The answer by @ZeroTheHero is perfectly good and gives an intuition to the why. Namely $a_-a_+$ has a factor of $n$ because it is a piece of the Hamiltonian and the energy is linear in the number of excitations.
I will show an alternative approach which is purely algebraic as it depends on the commutator. It was proposed in a comment, I will just spell it out in detail.
We have
$$
[a_-, a_+] = 1\,.
$$
By induction we can show
$$
[a_-, a_+^m] = m a_+^{m-1}
$$
Let's work through the steps
- Base case: $m=1$ is the commutation relation
- Inductive case:
$$
[a_-,a_+^{m+1}] = [a_-,a_+^m] a_+ + a_+^m [a_-,a_+] = m\, a_+^m + a_+^m = (m+1)\,a_+^m\,.
$$
Now that we proved this identity we can build the Hilbert space of the harmonic oscillator by applying powers of $a_+$ to the ground state
$$
\psi_n = \frac{a_+^n}{\sqrt{n!}}\psi_0\,.
$$
From this we get
$$
\begin{aligned}
a_+ a_- \,\psi_n &= \frac{a_+ a_- a_+^n}{\sqrt{n!}}\psi_0
\\ &= \frac{a_+ (a_- a_+^n - a_+^n a_-)}{\sqrt{n!}}\psi_0
\\ &= \frac{a_+ [a_-, a_+^n]}{\sqrt{n!}}\psi_0
\\ &= \frac{n\, a_+^n}{\sqrt{n!}}\psi_0
\\ &= n \,\psi_n
\end{aligned}
$$
The second line is due to $a_-\psi_0 = 0$.

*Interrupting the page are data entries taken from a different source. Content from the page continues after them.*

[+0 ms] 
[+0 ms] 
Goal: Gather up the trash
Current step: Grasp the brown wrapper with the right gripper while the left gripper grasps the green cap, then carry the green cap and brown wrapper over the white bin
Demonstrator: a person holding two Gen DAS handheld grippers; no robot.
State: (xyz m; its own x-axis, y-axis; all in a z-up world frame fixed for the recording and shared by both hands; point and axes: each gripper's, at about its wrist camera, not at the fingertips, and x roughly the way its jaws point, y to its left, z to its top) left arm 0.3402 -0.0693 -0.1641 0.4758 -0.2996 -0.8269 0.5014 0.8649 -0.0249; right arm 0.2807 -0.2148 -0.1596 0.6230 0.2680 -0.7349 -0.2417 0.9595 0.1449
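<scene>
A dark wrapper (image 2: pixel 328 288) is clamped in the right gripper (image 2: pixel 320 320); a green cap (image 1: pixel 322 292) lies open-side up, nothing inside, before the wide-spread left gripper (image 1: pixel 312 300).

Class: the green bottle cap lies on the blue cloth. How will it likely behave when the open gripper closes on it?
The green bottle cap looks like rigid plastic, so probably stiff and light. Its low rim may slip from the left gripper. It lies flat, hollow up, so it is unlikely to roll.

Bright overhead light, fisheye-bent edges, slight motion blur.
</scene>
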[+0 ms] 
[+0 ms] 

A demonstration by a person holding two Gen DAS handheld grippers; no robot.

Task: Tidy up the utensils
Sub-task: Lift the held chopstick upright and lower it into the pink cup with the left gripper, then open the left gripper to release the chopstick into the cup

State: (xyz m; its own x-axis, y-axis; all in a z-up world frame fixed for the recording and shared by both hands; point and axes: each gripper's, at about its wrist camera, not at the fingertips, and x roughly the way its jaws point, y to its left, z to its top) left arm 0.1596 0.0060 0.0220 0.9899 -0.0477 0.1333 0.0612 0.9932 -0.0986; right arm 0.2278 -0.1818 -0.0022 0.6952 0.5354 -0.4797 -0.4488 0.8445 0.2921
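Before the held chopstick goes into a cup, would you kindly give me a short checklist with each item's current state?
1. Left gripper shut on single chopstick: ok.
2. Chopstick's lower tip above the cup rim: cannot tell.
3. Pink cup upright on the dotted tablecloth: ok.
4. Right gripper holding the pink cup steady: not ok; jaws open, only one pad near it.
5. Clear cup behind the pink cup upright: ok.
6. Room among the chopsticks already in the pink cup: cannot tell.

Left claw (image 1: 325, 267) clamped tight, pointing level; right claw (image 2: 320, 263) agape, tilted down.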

You might also wonder why I defined the state with a $\sqrt{n!}$. I did not have to, but it's a convention to make them unit normalized $|\psi_n|^2 = 1$. This can also be proved using the commutator rules
$$
\begin{aligned}
|\psi_n|^2 &= \langle 0 | \frac{a_-^n a_+^n}{n!} | 0\rangle
\\ &= \langle 0 | \frac{a_-^{n-1} [a_-, a_+^n]}{n!} | 0\rangle
\\ &= n\, \langle 0 | \frac{a_-^{n-1} a_+^{n-1}}{n!} | 0\rangle
\\ &= \langle 0 | \frac{a_-^{n-1} a_+^{n-1}}{(n-1)!} | 0\rangle
\\ &= |\psi_{n-1}|^2
\end{aligned}
$$
By induction this can be taken all the way down to $|\psi_0|^2$ which is unit normalized by definition.